5. Une prise en compte des effets du changement climatique

« La fonction essentielle que remplit l’océan en matière d’atténuation du changement climatique, qui inclut l’absorption de 90 % de l’excès de chaleur et de 26 % de l’excès de dioxyde de carbone produit par l’homme, a eu un effet dévastateur sur l’océan même », écrit la High Seas Alliance. L’excès de carbone acidifie les eaux, menaçant la santé de nombreuses espèces, dont le plancton, au fondement de la chaîne alimentaire maritime. L’augmentation de la température des océans a pour conséquence le déplacement des espèces et la réduction du taux d’oxygène dissous, mettant à mal la survie d’espèces, notamment dans les profondeurs.

Les océans absorbent près de 90 % de l’excès de chaleur et 26 % de l’excès de dioxyde de carbone produit par l’homme.

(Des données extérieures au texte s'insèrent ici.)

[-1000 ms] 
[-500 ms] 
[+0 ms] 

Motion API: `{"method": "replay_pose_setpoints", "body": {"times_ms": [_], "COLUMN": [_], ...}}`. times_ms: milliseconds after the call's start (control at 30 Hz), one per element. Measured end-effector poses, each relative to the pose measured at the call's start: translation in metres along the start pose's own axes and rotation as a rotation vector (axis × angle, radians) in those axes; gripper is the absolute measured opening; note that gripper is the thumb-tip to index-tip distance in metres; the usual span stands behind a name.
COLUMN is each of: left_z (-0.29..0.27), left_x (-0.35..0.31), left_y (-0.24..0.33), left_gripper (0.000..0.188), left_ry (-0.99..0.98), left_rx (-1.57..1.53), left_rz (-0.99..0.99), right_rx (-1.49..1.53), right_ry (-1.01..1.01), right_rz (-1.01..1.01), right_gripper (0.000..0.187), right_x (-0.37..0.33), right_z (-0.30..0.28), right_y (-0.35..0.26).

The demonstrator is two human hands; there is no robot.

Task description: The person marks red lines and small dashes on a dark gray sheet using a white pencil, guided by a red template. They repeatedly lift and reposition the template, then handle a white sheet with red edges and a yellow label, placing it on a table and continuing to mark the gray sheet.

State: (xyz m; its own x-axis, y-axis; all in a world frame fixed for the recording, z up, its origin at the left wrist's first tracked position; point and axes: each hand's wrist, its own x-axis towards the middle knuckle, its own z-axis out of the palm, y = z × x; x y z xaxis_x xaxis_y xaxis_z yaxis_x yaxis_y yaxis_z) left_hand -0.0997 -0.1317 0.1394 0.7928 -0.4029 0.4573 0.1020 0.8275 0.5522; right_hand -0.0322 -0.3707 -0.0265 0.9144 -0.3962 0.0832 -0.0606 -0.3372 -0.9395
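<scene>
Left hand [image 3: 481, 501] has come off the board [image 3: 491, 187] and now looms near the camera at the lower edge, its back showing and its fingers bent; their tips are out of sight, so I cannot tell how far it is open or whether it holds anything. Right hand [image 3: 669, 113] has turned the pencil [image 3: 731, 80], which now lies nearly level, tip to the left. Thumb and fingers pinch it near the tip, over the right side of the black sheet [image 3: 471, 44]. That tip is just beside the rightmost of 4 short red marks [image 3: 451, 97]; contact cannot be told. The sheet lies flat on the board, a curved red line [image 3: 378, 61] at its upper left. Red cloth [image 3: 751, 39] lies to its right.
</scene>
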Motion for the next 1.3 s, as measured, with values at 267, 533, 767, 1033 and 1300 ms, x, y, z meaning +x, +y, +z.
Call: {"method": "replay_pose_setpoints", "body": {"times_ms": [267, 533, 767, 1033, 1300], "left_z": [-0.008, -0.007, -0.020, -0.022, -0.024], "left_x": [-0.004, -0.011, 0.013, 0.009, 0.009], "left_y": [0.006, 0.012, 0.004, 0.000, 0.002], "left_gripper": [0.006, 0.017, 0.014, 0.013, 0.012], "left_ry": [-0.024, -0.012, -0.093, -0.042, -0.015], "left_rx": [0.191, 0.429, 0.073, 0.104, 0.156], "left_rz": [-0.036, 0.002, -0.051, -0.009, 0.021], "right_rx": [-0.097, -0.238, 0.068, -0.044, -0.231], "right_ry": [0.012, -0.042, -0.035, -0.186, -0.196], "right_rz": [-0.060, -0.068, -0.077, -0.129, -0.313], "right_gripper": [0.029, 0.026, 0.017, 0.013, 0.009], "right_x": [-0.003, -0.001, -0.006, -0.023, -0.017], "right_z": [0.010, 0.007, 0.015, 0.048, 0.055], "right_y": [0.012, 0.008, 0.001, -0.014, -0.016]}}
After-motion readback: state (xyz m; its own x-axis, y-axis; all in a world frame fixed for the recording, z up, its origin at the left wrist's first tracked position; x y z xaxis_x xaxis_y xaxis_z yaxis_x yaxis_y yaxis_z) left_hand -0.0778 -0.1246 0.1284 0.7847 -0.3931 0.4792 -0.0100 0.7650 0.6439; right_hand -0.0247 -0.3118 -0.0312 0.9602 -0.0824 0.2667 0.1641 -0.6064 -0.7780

Même si les négociations ne portent pas sur la lutte contre le changement climatique, « en gérant la multitude d’autres facteurs de stress d’origine humaine qui s’exercent sur lui, il devrait être possible de renforcer sa résilience au changement climatique et à l’acidification », espèrent donc les ONG. « En renforçant les océans, nous renforçons notre résilience globale à la crise climatique », résume Peggy Kalas.

Cette première session new-yorkaise, du 4 au 17 septembre, devrait permettre de poser clairement les enjeux, les points de tension et les consensus. Elle sera suivie de deux sessions en 2019, puis d’une en 2020, date à laquelle le futur traité de la haute mer devrait être signé.